Weirdly what I'm seeing in Chicago is rents catching up! We all see the same arb: rents cheap to resale. We may be wrong thinking that implies over valued resale. It could be that rents are moving up as well.
 
Quote from dougcs:

Mike,

I'm not a RE speculator but I do own a condo in Fl that in the past 3 years went from 135 to 400k in value based on sales of similar units. It seems to me there is a bubble there but each time I review the RE sales in the area (Palm Beach County, property is on the ICW), the prices go up.

My question is you state the price is not based on supply/demand but rather on perception, isn't that pretty much the same thing? I'm assuming by "perception", you mean perception of supply demand.

Also, you say buy based on "value" not "perception". How do you go about determining value?

TIA,
DS

Hi Doug,

It is my belief that at this point (and I could be very wrong), that the current demand is artificial and is being percieved as real for the sake of rationalization. IMO, the price increases are due to ease of entry, not increased demand. An interest only ARM with a 1% teaser rate combined with a no-doc loan allows anyone to bid up any price artificially. Not because it a "place to live" or in a "desireable area" but because the artificial margin as provided by the lender is allowing for excess.

I think people are using the "higher demand" argument to justify paying more than the place is worth so they can feel comfortable getting into a risky speculative position.
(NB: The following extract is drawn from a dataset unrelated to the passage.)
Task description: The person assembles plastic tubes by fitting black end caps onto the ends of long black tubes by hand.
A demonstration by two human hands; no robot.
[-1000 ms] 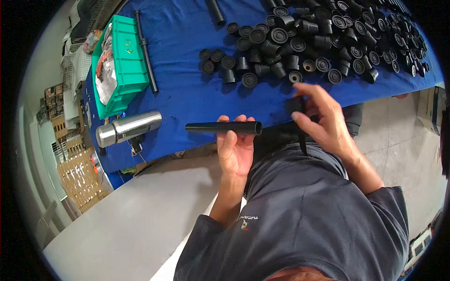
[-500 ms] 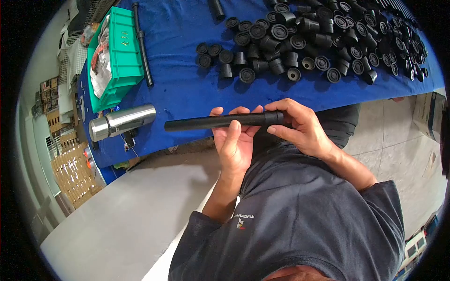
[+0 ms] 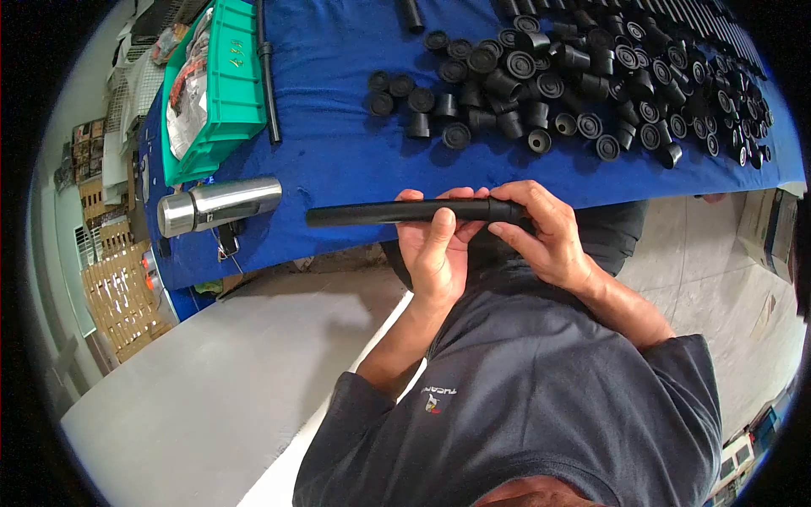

In terms of value: make a cost summary that does not include any appreciation and assumes a fixed rate. If you are netting at least 8-10% a year off your original investment after all expenses, then you are doing very well. This is long term value and does not constitute speculation.

Mike
 
Quote from ElCubano:

the taxes on the properties are between 20-60 bucks the properties are near a lake..i pay no insurance and can easily build a home on each lot...im going to have to disagree with you on this one..I think in 5 10 years the value will be much much higher than what i paid..so far like 30-40%...thanks for the advice

No problem. We're a discussion board and we share opinions. I admit I get a little excited sometimes, but I do wish you good luck on whayever you decide to do with your money.